Nobody can say what's best for anyone else and everyone should be guided by what has worked (or not worked) for them in the past. I'm currently on 4.5mg and on week two of a gradual reduction to 4mg over four weeks. Occasionally I have some minor morning aches or stiffness but nothing I'd call pain.

My Week2 dosages are alternating days of 4.5mg (taken as 3.5mg morning & 1mg with dinner) and 4mg (taken as 3mg morning and 1mg with dinner). I do feel that reducing by .5mg at a time instead of 1mg is helpful too.
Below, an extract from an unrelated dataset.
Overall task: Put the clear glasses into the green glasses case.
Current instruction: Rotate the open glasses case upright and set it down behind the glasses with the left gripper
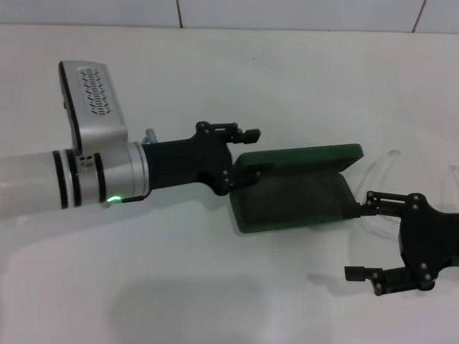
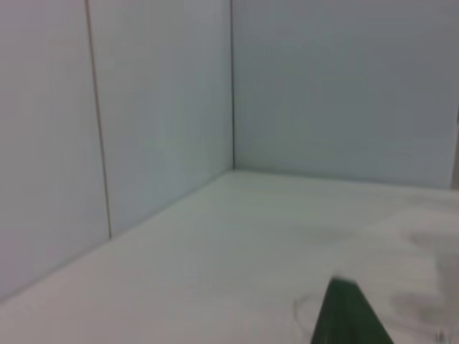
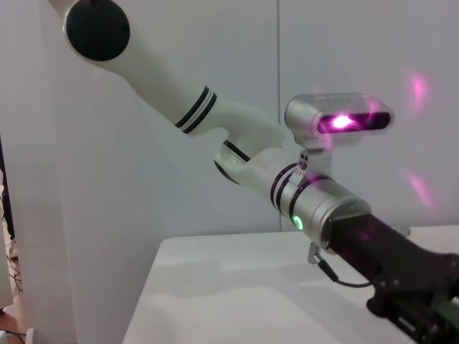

Welcome @notagoodfeeling, I sense a tiny bit of humor in the member name you chose and can definitely relate to PMR not being a good feeling. What helped me during the tapering process for both time my PMR was active was to keep a daily log of my level of pain when I woke up and my dose of prednisone for the day. Then when it was time to taper to the next lower dose I used my level of pain as my do I taper down or go back up a little based on my level of pain that I felt was tolerable. For me that was a 2 or less on a scale of 0 to 10. On the times my pain was higher than 2 and it was time to try to taper down, I waited a day or two to see if the pain was less and if not I bumped the dose up half of what I previously tapered down to see if it made the pain go away or if I had to go back to the previous higher dose.
Took me 3 and half years the first time around to taper off and 1 and half years the second time.

Do you keep a daily log of how you feel?

Great, thanks Meg! Appreciate your feedback.